## What is being asked
Go to the line holding "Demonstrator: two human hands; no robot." in the data below and repeat it exactly, then each line after it up to and including the one holding "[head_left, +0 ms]". Omit pictures.

## Material provided
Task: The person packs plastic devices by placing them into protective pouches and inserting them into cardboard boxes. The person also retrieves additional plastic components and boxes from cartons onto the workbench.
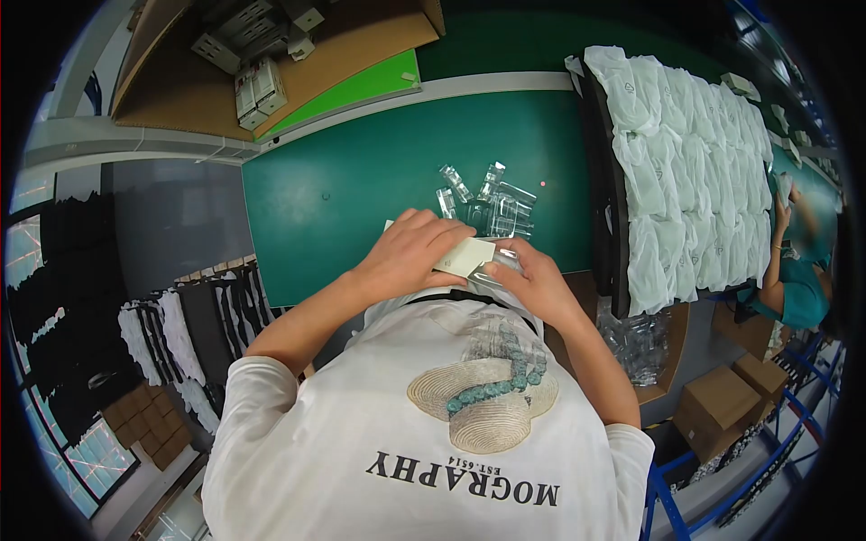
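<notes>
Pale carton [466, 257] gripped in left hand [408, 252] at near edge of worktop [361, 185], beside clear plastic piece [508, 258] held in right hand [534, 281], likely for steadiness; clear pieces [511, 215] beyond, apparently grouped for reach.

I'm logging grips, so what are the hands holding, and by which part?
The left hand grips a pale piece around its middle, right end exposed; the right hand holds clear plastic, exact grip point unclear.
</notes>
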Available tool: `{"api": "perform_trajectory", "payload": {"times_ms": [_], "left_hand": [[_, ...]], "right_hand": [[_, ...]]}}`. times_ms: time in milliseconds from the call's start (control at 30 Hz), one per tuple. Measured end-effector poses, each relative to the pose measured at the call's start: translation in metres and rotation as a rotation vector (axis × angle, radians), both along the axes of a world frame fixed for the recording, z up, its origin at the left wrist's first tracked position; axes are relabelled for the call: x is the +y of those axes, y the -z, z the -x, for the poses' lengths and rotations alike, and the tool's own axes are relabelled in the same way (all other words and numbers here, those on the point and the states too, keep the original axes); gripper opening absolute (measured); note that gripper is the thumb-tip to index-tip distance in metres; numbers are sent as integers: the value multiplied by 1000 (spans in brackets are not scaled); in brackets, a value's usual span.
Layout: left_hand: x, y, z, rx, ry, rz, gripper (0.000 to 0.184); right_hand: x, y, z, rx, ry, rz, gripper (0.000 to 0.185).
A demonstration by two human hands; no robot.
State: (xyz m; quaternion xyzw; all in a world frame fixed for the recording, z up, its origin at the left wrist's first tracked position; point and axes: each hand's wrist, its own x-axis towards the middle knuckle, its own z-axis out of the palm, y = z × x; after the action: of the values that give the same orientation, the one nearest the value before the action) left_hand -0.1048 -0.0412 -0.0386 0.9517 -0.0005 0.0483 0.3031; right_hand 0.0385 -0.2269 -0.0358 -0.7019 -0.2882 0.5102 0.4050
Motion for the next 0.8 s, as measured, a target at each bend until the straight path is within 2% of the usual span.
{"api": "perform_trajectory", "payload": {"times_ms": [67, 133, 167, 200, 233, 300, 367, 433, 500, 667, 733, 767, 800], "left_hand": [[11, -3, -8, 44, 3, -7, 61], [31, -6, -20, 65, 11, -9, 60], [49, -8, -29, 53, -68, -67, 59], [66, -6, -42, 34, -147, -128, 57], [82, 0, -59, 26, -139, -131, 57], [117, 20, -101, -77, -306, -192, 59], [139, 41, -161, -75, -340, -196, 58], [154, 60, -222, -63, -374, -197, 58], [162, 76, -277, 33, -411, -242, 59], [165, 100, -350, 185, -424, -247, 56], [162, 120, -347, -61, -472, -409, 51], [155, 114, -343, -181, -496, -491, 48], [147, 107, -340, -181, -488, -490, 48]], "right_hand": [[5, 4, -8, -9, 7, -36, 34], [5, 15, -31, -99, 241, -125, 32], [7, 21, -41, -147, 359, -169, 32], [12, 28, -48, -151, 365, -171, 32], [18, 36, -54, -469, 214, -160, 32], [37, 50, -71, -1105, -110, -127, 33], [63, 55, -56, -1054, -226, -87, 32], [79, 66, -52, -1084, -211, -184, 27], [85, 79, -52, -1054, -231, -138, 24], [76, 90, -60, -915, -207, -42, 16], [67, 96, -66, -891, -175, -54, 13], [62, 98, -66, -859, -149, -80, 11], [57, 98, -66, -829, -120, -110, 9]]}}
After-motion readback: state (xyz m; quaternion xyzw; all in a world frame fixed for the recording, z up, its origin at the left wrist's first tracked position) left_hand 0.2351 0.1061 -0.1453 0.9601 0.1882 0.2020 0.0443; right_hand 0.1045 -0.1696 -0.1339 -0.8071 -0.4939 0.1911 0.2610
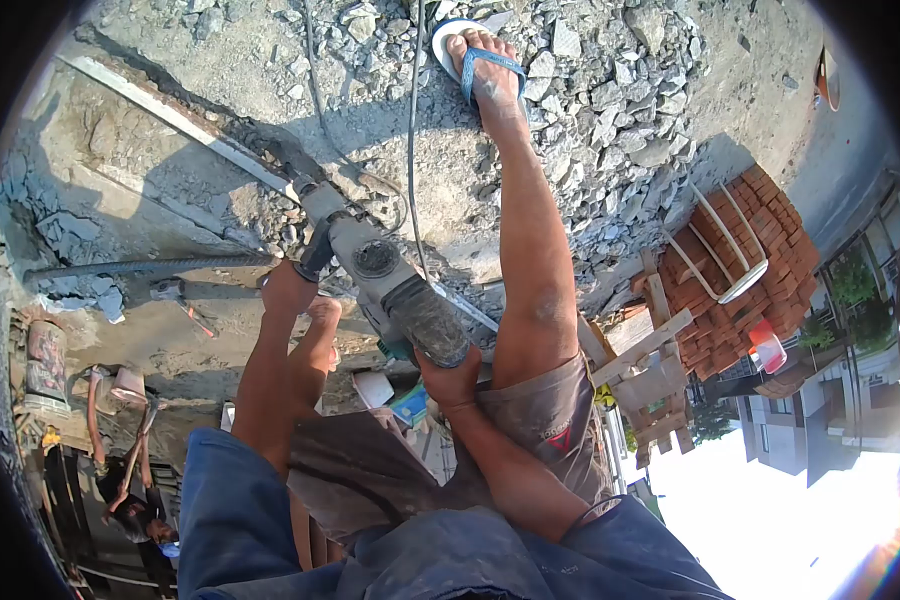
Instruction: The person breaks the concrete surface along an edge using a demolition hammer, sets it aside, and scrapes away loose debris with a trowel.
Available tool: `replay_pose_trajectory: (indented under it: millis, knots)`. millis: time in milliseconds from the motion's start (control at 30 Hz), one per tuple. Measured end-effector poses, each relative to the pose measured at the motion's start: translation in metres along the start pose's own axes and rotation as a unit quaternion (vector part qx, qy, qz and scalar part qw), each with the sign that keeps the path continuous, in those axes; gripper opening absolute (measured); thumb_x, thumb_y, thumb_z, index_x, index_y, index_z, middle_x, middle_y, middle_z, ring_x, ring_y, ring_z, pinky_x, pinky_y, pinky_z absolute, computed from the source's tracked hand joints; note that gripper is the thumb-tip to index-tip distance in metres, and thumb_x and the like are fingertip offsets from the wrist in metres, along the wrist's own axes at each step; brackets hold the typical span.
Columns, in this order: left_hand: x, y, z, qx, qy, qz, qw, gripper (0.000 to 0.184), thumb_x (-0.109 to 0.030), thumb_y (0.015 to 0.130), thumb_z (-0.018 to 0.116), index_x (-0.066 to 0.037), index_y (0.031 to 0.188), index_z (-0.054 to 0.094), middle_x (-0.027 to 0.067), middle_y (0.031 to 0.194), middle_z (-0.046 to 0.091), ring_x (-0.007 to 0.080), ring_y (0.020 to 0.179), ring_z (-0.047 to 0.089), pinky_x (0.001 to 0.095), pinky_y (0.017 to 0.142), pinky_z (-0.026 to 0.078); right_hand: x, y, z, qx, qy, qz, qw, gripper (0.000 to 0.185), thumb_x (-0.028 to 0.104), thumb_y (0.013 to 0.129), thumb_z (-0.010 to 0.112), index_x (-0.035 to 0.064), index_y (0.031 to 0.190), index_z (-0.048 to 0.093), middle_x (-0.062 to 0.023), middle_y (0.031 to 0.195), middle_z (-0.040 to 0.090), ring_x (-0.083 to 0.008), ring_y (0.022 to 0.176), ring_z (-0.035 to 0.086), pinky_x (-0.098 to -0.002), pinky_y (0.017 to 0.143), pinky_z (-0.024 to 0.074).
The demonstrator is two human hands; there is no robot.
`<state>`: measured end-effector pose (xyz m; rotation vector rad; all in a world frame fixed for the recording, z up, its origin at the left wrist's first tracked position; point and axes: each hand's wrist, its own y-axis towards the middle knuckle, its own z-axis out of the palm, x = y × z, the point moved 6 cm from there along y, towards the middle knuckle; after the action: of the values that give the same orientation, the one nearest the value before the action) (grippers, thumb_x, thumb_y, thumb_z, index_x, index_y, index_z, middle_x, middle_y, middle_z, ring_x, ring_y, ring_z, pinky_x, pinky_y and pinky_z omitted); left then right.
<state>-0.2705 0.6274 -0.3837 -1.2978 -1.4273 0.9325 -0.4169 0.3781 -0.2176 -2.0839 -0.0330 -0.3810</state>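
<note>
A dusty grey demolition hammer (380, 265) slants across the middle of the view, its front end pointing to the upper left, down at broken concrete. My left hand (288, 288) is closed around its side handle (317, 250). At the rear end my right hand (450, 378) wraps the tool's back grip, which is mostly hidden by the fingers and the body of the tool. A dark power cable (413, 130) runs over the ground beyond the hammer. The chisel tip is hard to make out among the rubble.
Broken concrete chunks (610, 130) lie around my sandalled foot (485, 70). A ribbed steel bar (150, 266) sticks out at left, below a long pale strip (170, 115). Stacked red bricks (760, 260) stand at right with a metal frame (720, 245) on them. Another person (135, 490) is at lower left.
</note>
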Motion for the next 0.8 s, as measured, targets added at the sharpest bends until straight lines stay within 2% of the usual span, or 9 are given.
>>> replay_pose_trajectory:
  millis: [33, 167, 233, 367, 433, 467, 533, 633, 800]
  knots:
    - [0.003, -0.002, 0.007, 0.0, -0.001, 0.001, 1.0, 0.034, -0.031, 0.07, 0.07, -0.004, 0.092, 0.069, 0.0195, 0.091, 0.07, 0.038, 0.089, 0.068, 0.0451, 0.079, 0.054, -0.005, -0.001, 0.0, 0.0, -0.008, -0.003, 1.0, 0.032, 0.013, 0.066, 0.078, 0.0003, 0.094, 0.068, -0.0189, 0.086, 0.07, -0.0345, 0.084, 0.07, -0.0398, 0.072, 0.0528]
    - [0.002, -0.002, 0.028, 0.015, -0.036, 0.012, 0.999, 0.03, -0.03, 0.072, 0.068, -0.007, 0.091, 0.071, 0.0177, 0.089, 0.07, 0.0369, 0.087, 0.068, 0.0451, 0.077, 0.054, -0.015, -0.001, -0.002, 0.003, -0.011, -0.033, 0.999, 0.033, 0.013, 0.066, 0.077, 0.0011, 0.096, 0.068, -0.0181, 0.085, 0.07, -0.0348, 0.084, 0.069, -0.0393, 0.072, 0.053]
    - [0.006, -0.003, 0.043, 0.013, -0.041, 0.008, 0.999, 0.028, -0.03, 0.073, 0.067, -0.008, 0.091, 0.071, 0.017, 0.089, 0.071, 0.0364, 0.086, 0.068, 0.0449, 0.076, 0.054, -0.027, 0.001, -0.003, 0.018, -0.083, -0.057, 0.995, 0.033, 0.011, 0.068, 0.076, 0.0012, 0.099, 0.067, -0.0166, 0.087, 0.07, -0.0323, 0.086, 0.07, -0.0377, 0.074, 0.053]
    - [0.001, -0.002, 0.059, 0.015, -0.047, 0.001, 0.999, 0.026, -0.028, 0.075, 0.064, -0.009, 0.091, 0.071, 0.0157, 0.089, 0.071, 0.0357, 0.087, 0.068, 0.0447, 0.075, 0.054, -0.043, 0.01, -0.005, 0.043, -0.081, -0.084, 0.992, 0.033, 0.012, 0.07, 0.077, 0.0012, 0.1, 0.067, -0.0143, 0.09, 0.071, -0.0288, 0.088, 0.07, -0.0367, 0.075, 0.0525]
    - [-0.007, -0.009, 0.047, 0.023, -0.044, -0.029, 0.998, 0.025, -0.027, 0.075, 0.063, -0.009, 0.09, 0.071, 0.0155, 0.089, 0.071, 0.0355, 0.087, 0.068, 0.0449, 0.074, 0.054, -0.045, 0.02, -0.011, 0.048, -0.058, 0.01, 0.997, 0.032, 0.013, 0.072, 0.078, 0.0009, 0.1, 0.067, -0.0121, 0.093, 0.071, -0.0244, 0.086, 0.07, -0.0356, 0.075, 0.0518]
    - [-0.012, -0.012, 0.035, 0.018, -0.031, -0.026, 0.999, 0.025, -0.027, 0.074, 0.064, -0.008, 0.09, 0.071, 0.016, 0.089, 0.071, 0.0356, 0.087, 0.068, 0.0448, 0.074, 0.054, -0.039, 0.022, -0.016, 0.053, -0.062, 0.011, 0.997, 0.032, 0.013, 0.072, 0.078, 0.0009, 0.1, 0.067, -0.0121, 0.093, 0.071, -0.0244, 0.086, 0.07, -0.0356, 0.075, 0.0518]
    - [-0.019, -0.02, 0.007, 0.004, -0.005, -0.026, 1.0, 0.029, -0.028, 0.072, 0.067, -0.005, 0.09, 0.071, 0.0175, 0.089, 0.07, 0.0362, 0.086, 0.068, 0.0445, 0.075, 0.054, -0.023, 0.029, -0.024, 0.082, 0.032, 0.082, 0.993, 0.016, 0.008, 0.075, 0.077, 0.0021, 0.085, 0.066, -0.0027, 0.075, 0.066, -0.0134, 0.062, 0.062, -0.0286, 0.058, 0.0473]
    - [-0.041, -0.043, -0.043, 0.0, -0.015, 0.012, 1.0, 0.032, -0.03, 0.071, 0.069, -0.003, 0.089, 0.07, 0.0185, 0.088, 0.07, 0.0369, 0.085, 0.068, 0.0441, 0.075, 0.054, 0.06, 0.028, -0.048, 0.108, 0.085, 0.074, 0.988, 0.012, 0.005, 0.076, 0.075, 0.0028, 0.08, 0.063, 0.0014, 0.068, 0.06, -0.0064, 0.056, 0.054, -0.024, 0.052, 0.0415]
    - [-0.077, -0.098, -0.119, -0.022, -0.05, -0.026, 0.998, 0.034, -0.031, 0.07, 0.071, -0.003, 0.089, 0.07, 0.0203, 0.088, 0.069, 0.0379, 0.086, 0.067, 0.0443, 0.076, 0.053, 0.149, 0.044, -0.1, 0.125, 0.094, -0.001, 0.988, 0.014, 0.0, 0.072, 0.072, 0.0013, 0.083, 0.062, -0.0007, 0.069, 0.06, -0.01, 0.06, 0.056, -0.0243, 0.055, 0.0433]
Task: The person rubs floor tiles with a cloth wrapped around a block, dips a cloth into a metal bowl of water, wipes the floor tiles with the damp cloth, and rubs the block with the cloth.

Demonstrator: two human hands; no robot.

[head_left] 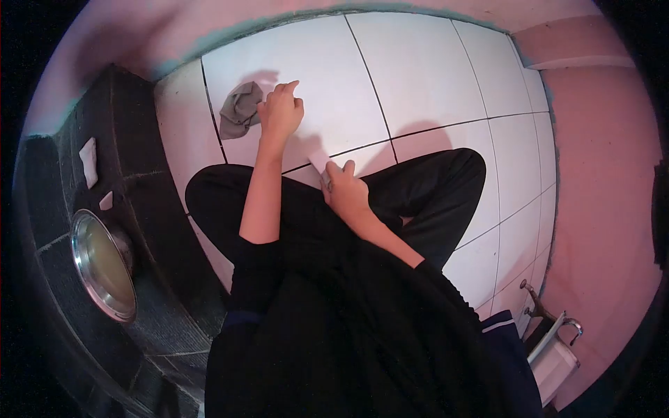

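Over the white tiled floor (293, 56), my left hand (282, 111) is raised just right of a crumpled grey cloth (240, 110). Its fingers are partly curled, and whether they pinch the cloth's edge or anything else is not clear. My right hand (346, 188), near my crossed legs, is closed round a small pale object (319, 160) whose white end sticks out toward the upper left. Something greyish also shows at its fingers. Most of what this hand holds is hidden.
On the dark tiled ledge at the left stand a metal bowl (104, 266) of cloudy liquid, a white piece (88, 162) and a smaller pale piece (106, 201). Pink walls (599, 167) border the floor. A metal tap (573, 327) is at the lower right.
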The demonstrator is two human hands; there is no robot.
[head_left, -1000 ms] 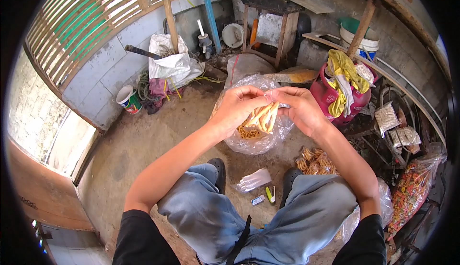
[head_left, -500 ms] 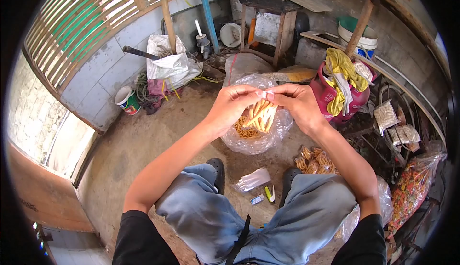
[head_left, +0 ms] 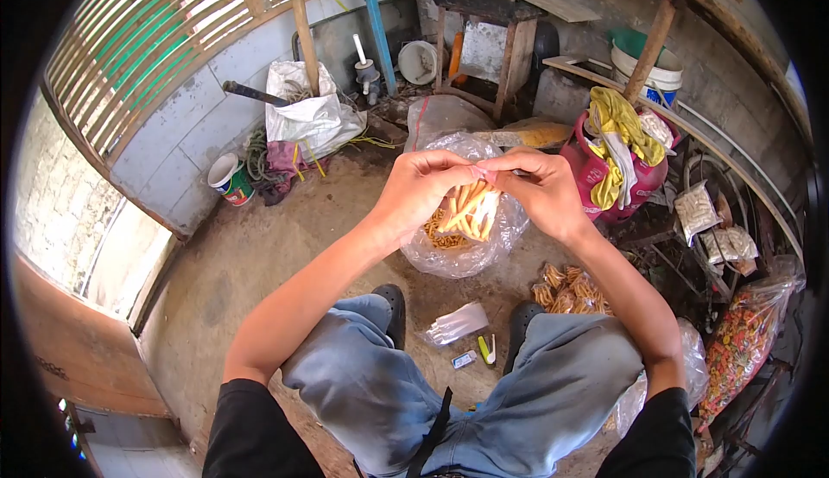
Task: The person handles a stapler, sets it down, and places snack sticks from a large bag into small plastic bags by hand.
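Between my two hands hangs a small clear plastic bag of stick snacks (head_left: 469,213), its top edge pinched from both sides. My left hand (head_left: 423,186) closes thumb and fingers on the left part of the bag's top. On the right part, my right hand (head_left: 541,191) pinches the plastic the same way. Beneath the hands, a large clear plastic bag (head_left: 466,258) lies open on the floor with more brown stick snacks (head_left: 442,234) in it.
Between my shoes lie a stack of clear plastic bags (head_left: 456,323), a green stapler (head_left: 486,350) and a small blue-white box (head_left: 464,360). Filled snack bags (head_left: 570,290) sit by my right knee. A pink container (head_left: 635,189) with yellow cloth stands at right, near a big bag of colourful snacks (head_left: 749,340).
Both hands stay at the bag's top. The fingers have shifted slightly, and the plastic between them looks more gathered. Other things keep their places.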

## Response to the exercise
Demonstrator: two human hands; no robot.

[head_left] 

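Over the white tiled floor (293, 56), my left hand (282, 111) is raised just right of a crumpled grey cloth (240, 110). Its fingers are partly curled, and whether they pinch the cloth's edge or anything else is not clear. My right hand (346, 188), near my crossed legs, is closed round a small pale object (319, 160) whose white end sticks out toward the upper left. Something greyish also shows at its fingers. Most of what this hand holds is hidden.
On the dark tiled ledge at the left stand a metal bowl (104, 266) of cloudy liquid, a white piece (88, 162) and a smaller pale piece (106, 201). Pink walls (599, 167) border the floor. A metal tap (573, 327) is at the lower right.
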The demonstrator is two human hands; there is no robot.
[head_left, -1000 ms] 
[head_left, -500 ms] 
[head_left, +0 ms] 

What appears above is the complete answer.